◆ **Work task**
For this listing, the lines between the one holding "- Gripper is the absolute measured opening" and the one holding "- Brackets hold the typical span", inclusive, must be set down exactly.

=== Begin Enclosure ===

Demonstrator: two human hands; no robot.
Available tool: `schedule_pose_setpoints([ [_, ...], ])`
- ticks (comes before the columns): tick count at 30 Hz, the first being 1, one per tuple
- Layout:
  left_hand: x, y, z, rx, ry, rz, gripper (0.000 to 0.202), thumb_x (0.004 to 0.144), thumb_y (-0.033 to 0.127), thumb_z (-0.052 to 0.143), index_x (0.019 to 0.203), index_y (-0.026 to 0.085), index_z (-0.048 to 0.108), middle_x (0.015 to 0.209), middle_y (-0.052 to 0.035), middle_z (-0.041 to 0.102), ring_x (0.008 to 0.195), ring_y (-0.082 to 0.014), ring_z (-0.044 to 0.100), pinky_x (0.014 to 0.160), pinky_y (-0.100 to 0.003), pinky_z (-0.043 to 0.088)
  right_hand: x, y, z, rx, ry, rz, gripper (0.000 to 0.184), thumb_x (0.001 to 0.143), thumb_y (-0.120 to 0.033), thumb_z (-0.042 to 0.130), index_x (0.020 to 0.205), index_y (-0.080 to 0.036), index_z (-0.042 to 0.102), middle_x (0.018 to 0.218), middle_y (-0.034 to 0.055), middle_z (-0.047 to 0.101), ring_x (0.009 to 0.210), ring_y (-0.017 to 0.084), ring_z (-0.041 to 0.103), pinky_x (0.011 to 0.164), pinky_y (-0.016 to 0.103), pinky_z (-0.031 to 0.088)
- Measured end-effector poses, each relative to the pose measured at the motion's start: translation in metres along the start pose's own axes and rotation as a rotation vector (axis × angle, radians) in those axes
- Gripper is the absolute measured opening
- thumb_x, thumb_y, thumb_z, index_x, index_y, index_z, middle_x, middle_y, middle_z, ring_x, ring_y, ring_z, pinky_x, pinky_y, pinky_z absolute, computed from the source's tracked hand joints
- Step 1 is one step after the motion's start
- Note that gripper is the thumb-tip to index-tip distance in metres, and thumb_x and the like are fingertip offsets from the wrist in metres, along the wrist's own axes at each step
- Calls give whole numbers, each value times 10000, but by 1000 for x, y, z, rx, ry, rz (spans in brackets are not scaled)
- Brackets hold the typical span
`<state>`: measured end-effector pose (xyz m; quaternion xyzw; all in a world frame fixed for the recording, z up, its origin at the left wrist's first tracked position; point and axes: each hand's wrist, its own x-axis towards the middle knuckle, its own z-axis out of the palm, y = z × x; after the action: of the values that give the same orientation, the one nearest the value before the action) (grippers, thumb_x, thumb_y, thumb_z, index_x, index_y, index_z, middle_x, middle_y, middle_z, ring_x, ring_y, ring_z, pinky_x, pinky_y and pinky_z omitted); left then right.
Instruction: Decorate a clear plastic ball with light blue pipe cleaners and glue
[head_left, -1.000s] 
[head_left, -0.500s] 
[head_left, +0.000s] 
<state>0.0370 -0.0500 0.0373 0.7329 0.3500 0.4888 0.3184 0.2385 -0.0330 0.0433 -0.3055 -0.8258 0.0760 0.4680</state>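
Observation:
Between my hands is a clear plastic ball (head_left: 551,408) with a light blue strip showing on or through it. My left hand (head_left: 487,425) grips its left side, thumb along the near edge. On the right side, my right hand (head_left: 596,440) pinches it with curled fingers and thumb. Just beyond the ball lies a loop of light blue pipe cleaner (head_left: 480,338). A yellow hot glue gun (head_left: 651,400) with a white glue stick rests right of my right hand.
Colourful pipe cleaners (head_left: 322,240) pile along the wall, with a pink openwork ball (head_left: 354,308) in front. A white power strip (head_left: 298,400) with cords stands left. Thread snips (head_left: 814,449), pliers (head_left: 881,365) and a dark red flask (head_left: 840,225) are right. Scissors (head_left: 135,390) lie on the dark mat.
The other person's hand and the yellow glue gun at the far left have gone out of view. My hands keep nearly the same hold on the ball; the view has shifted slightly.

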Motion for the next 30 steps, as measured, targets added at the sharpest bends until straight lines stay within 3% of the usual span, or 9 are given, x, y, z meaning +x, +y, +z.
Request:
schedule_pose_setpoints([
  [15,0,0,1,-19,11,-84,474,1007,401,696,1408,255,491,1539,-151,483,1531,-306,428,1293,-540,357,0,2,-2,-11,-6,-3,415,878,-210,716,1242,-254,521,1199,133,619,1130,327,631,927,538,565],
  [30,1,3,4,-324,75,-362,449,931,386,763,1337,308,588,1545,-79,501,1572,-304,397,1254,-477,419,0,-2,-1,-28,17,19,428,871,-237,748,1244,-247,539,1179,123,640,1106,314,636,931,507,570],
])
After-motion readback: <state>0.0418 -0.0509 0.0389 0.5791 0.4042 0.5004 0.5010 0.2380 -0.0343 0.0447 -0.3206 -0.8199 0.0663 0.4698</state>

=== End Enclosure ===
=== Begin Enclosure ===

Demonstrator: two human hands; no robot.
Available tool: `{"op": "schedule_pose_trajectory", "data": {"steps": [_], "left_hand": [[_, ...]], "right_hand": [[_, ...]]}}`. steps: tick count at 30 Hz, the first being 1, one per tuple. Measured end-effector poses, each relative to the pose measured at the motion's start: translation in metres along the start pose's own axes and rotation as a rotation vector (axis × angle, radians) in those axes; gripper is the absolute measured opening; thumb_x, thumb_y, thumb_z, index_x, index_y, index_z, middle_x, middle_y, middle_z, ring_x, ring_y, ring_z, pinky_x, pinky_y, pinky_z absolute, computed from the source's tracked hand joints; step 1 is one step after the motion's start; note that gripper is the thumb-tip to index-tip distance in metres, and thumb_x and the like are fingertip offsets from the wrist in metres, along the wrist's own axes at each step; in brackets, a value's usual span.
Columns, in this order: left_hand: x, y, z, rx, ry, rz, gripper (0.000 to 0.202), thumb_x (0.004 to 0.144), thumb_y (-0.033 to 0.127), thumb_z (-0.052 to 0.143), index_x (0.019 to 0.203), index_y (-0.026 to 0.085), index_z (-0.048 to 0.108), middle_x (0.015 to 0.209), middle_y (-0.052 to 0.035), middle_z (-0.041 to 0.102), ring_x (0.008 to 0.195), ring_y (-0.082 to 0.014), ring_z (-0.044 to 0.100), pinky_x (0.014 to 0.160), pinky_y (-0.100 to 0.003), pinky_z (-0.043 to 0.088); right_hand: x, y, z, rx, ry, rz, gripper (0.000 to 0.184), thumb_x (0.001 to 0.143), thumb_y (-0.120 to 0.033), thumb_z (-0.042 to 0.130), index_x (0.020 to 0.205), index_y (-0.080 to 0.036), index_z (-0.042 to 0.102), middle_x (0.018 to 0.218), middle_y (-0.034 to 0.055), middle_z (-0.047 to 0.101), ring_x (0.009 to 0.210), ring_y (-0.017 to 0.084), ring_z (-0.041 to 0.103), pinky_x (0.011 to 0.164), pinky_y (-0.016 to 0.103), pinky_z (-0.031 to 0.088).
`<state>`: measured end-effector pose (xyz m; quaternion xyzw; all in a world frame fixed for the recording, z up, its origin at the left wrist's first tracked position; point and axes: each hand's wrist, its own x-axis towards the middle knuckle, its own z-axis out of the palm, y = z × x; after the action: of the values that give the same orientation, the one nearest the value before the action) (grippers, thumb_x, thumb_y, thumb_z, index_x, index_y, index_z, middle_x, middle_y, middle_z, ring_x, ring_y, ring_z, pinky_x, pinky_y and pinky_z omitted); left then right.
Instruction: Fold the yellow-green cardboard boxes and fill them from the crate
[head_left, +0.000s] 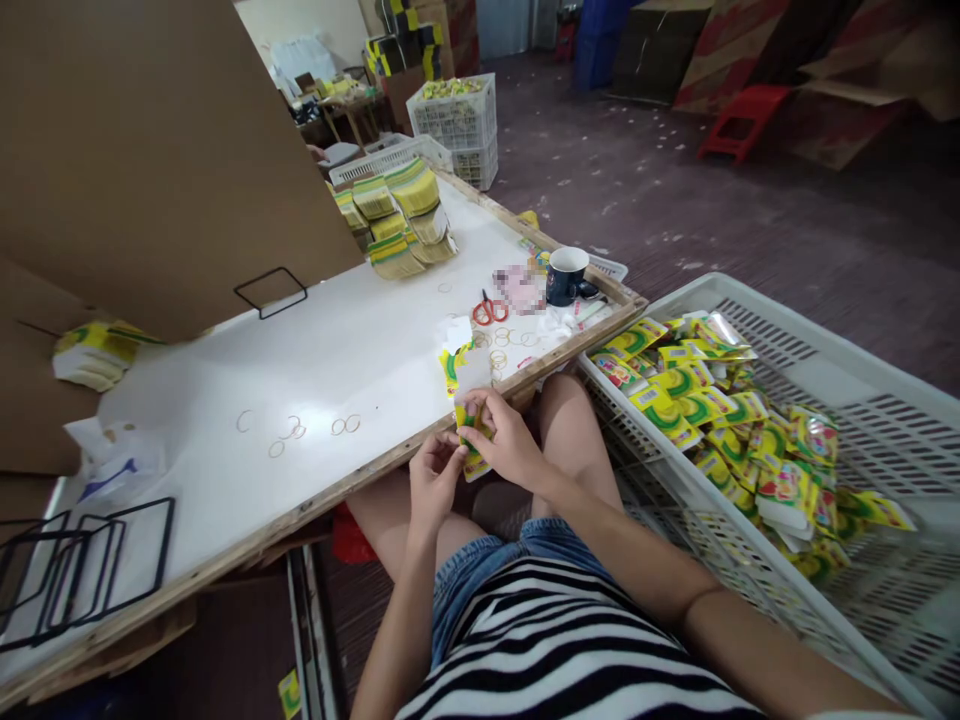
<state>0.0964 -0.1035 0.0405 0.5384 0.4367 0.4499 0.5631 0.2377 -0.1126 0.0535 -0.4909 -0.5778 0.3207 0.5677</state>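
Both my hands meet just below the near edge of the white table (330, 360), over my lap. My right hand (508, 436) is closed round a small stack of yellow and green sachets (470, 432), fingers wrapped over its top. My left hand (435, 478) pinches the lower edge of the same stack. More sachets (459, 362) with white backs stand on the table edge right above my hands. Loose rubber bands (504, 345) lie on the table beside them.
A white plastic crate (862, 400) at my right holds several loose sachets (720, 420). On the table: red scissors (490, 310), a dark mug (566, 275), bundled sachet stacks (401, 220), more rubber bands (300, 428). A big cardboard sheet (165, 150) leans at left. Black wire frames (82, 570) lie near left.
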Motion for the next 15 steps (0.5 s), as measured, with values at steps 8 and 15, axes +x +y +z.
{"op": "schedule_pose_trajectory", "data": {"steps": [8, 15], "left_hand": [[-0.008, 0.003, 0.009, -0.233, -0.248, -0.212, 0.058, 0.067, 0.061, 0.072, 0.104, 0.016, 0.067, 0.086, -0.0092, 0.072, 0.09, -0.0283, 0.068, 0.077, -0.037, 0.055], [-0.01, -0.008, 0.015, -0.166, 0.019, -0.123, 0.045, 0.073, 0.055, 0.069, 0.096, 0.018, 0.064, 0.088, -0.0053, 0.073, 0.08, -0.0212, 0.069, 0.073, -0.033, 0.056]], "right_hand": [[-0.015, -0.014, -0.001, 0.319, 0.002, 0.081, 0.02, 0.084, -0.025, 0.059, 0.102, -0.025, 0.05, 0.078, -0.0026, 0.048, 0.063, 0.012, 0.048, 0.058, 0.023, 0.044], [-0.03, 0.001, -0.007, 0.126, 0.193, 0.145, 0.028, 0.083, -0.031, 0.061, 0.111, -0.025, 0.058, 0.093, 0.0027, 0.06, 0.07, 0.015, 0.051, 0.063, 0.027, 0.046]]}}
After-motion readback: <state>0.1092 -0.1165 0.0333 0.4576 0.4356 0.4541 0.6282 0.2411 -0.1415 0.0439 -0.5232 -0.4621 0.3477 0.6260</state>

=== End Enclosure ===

◆ **Exercise output**
- Gripper is the absolute measured opening
- thumb_x, thumb_y, thumb_z, index_x, index_y, index_z, middle_x, middle_y, middle_z, ring_x, ring_y, ring_z, pinky_x, pinky_y, pinky_z absolute, computed from the source's tracked hand joints
- Step 1 is one step after the motion's start
- Note that gripper is the thumb-tip to index-tip distance in metres, and thumb_x and the like are fingertip offsets from the wrist in metres, along the wrist's own axes at each step
- Calls give whole numbers, each value times 10000, but by 1000 for x, y, z, rx, ry, rz (spans in brackets are not scaled)
- Brackets hold the typical span

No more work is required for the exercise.